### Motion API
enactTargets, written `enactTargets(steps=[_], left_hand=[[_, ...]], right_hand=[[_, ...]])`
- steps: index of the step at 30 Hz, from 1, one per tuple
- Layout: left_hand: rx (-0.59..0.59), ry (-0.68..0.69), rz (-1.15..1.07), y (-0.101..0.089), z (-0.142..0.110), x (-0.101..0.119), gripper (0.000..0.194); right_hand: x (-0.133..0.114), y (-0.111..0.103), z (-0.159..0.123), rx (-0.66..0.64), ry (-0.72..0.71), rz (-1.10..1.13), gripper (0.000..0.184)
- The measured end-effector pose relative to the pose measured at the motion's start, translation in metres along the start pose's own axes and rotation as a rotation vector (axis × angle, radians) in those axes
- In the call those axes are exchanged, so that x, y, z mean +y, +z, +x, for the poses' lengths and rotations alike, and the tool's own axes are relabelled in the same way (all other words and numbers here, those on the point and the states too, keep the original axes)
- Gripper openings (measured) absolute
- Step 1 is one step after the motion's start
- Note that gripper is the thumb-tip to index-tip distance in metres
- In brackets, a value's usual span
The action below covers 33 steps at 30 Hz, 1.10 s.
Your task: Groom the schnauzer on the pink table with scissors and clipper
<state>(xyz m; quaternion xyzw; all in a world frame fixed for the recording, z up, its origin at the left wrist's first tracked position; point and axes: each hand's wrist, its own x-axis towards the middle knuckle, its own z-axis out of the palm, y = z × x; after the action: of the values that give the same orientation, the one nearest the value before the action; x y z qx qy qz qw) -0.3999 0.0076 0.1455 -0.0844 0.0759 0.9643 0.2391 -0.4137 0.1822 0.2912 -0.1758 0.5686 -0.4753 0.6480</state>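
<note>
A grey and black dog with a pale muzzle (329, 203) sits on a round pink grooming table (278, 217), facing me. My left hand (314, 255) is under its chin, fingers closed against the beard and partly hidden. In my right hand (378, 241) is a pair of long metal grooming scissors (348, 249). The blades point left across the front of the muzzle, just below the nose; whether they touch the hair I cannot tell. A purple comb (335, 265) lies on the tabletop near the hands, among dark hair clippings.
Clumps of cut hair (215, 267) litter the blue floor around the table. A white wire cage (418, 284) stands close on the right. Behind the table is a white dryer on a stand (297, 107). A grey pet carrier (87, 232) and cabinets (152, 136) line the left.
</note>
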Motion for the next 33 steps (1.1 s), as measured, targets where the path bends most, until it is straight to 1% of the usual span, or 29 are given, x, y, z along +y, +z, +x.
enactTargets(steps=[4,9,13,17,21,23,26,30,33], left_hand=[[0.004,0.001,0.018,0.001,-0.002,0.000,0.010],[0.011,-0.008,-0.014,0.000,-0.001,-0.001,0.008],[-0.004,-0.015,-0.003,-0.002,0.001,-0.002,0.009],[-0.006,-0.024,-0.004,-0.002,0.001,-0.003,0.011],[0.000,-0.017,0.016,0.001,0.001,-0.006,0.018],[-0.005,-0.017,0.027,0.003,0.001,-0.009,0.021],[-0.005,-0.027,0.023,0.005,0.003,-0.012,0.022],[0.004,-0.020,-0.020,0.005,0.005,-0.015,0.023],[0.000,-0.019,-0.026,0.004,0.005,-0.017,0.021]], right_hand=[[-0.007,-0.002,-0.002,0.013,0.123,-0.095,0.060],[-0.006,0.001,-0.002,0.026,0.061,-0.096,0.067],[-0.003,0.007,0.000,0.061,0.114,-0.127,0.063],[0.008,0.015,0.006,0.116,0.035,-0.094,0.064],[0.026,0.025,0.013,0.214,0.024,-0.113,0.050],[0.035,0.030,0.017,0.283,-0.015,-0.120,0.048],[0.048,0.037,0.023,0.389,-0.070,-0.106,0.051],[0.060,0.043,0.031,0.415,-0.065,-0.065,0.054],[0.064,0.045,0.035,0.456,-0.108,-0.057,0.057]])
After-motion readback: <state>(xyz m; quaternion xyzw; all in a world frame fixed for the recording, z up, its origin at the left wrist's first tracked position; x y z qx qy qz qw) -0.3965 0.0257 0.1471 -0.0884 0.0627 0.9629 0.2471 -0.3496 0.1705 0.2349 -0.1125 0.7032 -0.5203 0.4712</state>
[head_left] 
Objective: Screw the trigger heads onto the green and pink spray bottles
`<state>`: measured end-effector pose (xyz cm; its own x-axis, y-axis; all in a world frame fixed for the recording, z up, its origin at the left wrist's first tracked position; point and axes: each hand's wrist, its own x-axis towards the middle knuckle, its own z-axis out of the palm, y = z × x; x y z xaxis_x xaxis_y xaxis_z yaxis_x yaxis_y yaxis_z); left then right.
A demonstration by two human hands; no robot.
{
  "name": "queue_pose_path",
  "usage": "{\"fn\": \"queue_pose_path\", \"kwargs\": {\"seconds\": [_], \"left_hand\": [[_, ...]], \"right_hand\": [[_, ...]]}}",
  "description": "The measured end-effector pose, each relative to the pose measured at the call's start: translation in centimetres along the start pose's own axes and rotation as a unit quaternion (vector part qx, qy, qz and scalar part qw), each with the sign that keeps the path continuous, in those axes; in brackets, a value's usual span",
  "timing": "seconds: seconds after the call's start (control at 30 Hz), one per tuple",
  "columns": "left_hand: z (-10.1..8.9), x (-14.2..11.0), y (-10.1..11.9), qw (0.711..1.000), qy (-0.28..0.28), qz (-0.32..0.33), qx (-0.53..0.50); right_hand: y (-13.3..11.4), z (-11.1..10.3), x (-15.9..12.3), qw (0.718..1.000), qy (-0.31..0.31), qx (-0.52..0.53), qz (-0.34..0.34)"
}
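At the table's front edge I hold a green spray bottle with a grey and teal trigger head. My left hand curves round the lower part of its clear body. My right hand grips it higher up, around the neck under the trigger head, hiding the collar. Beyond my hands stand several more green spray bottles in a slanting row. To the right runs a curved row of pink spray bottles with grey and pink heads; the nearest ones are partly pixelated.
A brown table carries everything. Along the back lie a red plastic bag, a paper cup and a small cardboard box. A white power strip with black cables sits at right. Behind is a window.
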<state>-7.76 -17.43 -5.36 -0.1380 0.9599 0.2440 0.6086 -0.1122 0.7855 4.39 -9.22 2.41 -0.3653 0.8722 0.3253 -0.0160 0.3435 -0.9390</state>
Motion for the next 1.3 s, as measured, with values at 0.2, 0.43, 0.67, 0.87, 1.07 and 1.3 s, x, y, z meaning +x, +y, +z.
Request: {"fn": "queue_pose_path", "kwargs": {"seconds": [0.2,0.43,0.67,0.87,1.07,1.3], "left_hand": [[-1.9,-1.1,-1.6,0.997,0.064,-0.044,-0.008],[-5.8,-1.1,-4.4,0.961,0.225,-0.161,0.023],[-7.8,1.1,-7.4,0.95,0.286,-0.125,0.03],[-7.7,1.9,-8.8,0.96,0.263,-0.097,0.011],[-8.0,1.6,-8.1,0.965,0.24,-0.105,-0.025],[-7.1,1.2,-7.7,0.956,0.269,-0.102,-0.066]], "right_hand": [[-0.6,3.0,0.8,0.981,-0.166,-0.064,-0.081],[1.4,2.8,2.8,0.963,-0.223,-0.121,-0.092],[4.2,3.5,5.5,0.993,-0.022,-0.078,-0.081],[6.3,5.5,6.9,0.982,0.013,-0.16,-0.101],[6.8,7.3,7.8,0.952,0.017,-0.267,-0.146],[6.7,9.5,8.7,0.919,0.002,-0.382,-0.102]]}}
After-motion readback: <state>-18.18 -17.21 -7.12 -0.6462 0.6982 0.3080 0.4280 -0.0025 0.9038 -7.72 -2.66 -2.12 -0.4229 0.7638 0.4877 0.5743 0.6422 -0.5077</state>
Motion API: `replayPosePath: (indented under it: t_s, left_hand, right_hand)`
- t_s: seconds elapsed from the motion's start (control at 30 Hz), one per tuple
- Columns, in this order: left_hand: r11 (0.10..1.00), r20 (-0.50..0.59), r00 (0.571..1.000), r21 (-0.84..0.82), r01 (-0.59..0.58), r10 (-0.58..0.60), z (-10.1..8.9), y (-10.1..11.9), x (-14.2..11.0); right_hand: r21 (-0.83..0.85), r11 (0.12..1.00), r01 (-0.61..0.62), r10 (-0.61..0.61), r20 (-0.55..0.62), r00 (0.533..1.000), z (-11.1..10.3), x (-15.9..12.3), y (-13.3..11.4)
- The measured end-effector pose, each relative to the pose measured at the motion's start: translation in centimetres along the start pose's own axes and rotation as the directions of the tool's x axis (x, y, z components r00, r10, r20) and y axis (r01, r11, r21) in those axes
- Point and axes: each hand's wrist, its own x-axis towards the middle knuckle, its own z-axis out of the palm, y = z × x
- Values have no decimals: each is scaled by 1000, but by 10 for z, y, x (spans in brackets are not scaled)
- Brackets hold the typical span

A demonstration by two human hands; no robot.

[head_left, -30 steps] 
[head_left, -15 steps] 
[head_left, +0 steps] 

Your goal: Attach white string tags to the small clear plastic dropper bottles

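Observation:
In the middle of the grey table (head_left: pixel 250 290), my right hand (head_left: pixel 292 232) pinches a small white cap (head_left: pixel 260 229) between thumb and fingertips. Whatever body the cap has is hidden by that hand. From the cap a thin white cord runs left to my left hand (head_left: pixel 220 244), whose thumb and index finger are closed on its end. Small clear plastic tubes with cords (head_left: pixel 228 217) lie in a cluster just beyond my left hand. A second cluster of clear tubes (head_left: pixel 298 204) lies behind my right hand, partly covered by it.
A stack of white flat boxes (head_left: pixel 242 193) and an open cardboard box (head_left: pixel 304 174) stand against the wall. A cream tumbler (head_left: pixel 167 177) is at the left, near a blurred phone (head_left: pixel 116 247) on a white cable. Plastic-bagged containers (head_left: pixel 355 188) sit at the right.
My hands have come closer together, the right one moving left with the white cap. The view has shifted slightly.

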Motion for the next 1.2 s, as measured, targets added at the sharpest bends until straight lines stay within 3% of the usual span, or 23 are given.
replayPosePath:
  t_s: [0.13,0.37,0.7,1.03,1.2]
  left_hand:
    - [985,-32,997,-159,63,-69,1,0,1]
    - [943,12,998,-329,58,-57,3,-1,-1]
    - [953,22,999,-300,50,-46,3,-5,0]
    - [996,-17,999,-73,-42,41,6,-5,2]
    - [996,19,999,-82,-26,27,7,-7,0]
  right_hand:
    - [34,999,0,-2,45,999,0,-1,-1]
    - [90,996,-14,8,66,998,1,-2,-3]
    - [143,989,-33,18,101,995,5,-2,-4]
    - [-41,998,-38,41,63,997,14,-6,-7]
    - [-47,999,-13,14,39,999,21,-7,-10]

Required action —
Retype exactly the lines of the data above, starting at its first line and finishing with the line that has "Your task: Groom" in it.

Output below —
### Motion API
enactTargets, written `enactTargets(steps=[_], left_hand=[[_, ...]], right_hand=[[_, ...]])`
- steps: index of the step at 30 Hz, from 1, one per tuple
- Layout: left_hand: rx (-0.59..0.59), ry (-0.68..0.69), rz (-1.15..1.07), y (-0.101..0.089), z (-0.142..0.110), x (-0.101..0.119), gripper (0.000..0.194); right_hand: x (-0.133..0.114), y (-0.111..0.103), z (-0.159..0.123), rx (-0.66..0.64), ry (-0.72..0.71), rz (-1.10..1.13), gripper (0.000..0.184)
- The measured end-effector pose relative to the pose measured at the motion's start, translation in metres along the start pose's own axes and rotation as a rotation vector (axis × angle, radians) in those axes
- In the call those axes are exchanged, so that x, y, z mean +y, +z, +x, for the poses' lengths and rotations alike, and the tool's own axes are relabelled in the same way (all other words and numbers here, those on the point and the states too, keep the original axes)
- Gripper openings (measured) absolute
- Step 1 is one step after the motion's start
- Note that gripper is the thumb-tip to index-tip distance in metres
- In brackets, a value's usual span
The action below covers 33 steps at 30 Hz, 1.10 s.
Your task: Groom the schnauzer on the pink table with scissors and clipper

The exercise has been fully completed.